Software Prefetching for Indirect Memory Accesses

I’ve always considered software prefetching to be something of a black art. There have been times in the past when I’ve looked at my code, noticed a load is causing problems and tried inserting one or more software prefetches to alleviate the issue. Mostly this hasn’t worked, although I’ve never been sure why. In fact, even when it has worked I haven’t been totally sure why it has, usually because it’s involved a lot of trial and error in trying out different options before I hit on improved performance.

Now it turns out that most of the time I was probably trying to prefetch the wrong things. Trying to prefetch linked data structures, which are those that involve pointer chasing (like a linked list), is not likely to work because there is no memory-level parallelism available. After all, the whole point of prefetching is to bring data into the L1 cache at the same time as performing useful work, so that the data is available at the point it is needed. Without memory-level parallelism, no useful work can be performed whilst waiting for each prefetch and they become useless. On the other hand, for simple access patterns, such as traversing an array, there is no point trying to perform prefetching in software because the hardware prefetcher inside each core can already identify these use cases and do a great job in bringing data into the cache just before it is needed.

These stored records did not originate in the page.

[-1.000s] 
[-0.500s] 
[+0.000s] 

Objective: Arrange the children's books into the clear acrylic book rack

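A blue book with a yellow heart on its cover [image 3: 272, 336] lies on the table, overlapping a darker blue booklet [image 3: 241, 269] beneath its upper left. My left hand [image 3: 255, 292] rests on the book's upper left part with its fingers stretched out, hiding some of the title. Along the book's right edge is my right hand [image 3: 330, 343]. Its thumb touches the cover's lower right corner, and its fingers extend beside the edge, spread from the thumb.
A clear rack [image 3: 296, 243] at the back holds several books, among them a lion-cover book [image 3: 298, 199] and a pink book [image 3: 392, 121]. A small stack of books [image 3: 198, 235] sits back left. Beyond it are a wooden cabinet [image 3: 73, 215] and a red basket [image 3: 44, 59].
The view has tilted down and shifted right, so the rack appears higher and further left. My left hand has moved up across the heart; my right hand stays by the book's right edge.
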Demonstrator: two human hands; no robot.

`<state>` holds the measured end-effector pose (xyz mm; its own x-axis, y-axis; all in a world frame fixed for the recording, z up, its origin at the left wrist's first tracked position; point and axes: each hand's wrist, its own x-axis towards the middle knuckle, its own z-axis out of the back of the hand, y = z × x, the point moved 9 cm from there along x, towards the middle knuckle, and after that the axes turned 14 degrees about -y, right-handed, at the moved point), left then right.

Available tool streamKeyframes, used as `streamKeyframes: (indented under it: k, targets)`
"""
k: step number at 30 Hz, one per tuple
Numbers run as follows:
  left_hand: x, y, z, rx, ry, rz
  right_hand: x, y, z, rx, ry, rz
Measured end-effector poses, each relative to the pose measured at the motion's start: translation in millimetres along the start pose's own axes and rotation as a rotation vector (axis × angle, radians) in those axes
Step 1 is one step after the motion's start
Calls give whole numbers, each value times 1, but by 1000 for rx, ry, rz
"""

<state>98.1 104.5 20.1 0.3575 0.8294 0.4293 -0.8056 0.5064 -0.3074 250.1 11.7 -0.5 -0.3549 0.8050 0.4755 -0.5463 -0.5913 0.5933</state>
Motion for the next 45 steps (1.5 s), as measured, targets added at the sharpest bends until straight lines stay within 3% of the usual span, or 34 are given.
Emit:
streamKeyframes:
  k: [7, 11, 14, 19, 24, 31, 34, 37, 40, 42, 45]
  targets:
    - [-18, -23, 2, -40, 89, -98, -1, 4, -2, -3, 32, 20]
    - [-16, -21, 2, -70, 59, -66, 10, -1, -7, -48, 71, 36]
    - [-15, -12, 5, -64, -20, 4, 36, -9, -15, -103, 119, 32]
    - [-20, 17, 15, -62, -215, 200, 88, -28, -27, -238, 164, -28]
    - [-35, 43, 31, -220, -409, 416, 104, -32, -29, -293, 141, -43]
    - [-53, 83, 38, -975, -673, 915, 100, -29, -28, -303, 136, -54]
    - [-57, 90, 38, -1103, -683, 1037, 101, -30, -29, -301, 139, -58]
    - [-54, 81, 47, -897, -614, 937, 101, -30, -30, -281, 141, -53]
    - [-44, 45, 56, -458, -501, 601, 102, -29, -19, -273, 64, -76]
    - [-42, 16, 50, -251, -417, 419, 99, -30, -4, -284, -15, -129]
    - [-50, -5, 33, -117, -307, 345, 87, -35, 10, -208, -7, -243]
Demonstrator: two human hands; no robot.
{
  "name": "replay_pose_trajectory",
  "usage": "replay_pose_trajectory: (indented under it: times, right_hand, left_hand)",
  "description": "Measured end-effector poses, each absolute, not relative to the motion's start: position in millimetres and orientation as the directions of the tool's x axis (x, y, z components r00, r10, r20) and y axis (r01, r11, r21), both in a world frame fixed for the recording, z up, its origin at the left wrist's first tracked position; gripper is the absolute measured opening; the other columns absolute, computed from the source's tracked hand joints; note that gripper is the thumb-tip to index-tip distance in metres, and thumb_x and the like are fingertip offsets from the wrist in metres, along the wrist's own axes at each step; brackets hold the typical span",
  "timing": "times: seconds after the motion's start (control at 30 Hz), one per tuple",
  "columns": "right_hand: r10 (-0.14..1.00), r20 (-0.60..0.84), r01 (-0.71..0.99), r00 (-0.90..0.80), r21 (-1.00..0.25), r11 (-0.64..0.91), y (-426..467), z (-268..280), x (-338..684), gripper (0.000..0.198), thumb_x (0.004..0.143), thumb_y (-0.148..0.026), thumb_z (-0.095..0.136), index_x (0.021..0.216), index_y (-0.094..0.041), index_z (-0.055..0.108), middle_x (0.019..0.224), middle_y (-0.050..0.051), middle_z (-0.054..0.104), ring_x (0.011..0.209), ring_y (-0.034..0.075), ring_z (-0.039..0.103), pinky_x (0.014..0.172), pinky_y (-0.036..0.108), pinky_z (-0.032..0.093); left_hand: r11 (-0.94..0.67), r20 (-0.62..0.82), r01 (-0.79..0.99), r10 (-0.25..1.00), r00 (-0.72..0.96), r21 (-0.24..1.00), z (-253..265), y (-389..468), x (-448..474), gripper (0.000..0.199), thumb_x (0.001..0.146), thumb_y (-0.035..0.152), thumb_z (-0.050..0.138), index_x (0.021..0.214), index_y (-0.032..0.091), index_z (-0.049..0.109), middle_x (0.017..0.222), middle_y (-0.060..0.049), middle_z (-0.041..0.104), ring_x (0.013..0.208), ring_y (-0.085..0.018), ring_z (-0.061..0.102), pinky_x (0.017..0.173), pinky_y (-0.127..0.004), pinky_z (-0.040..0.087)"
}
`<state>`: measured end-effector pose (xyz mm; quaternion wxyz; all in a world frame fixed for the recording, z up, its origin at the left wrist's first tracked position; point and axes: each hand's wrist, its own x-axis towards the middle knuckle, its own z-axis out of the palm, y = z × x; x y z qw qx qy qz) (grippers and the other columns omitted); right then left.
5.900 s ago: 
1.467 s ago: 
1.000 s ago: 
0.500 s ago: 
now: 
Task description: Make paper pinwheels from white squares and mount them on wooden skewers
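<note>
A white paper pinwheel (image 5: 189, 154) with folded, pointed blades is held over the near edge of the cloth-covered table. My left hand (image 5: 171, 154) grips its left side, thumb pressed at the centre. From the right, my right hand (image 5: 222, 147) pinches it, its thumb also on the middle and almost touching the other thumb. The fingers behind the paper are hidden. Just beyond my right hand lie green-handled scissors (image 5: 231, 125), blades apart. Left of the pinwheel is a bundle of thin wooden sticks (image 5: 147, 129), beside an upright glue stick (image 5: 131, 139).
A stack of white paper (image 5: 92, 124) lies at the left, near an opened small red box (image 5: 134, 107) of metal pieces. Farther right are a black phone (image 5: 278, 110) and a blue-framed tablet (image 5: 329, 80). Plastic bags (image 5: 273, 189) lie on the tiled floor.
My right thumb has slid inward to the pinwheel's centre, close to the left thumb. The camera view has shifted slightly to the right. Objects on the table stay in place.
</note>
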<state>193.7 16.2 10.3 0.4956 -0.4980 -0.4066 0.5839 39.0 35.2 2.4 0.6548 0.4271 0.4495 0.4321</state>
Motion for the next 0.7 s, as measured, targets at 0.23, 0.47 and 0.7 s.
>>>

All that being said, there is one type of access pattern that software prefetches can help with considerably. This is when you access one array through one or more other arrays. In other words, you look up in one array and use the obtained data as an index into a second array, possibly repeating this several times. An example with three arrays is shown here, where the C array is accessed through the B array, which is accessed through the A array (or C[B[A[i]]]).  This is known as a memory-indirect access pattern. When traversing arrays in this manner there is both an abundance of memory-level parallelism and no discernible pattern that the hardware prefetcher can identify. The former comes from the starting array, which is usually accessed sequentially, each element after its predecessor, perhaps in a for loop with an induction variable that increases by 1 each time. This provides plenty of memory-level parallelism because it is easy to look ahead in that array at a fixed offset from the current computation’s index. The latter comes about because the index into each subsequent array is entirely data dependent and the hardware prefetcher has no way of knowing that you are using the contents of one array to index into another (although see our ICS 2016 paper and blog post for a new, specialised prefetcher that can achieve this for graphs).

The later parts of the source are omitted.